(Dataset items)
****

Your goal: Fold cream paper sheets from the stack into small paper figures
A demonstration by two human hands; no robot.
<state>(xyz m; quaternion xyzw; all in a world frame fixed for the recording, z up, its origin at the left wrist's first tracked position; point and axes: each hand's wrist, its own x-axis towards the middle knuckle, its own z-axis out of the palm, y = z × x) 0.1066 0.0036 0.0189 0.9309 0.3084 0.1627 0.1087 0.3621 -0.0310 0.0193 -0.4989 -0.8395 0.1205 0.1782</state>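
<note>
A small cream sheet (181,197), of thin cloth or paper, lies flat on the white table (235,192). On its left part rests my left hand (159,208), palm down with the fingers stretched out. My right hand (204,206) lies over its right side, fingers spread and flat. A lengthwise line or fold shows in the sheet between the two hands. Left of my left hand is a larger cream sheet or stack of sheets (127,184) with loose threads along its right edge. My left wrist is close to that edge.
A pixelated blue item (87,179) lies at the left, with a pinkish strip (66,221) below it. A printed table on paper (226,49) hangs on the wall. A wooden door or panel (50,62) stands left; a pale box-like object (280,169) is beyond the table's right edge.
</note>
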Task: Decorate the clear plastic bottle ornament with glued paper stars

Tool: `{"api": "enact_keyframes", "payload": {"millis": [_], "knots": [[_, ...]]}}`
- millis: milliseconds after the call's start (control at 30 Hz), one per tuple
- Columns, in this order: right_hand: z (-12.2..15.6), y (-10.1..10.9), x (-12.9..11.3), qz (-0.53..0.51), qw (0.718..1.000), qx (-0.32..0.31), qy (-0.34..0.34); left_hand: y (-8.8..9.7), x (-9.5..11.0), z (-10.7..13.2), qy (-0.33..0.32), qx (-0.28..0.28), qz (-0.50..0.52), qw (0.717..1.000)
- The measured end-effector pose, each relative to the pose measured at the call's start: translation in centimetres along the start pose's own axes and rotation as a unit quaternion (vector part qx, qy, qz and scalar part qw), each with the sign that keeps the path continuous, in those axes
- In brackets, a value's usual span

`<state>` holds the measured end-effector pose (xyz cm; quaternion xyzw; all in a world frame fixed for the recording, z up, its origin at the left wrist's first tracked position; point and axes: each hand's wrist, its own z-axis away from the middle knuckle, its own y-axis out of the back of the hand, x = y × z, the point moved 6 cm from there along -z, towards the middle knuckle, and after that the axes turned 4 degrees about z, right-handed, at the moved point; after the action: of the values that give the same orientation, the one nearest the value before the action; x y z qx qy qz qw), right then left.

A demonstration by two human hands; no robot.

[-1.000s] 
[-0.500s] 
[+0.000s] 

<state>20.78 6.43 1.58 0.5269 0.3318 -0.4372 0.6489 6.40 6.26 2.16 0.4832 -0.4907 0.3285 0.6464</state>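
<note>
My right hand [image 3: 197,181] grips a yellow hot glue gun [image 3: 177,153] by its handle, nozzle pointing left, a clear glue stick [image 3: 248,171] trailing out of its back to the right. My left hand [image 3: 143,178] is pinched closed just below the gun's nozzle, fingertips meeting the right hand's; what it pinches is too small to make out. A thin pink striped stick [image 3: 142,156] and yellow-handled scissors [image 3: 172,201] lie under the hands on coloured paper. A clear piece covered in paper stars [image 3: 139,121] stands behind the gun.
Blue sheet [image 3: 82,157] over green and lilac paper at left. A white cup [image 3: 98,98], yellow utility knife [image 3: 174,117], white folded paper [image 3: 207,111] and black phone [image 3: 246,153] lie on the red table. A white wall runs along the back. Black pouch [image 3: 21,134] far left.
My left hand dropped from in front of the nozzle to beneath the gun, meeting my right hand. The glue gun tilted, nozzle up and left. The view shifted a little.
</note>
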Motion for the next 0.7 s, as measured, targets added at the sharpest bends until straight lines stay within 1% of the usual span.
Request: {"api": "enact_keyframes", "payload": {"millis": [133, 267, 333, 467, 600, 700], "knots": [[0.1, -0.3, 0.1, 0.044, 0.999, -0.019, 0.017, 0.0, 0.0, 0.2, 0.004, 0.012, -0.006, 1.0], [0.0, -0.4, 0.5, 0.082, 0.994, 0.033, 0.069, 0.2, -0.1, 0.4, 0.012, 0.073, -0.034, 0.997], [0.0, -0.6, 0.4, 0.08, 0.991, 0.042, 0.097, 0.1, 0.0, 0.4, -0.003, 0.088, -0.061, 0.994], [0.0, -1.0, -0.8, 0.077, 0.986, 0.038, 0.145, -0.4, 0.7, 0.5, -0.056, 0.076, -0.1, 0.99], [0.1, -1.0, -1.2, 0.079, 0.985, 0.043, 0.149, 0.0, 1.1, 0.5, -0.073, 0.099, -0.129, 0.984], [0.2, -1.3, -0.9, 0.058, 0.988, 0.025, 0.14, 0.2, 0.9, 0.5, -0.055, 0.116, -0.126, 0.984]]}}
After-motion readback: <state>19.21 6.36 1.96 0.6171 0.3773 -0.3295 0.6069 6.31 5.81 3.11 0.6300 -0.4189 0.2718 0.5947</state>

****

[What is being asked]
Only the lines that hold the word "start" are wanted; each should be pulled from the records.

[Answer for the task]
- millis: milliseconds after the call's start (control at 30 Hz), one per tuple
- The measured end-effector pose, each relative to the pose measured at the call's start: translation in centimetres along the start pose's own axes and rotation as a unit quaternion (vector part qx, qy, qz and scalar part qw), each with the sign that keeps the path continuous, in those axes

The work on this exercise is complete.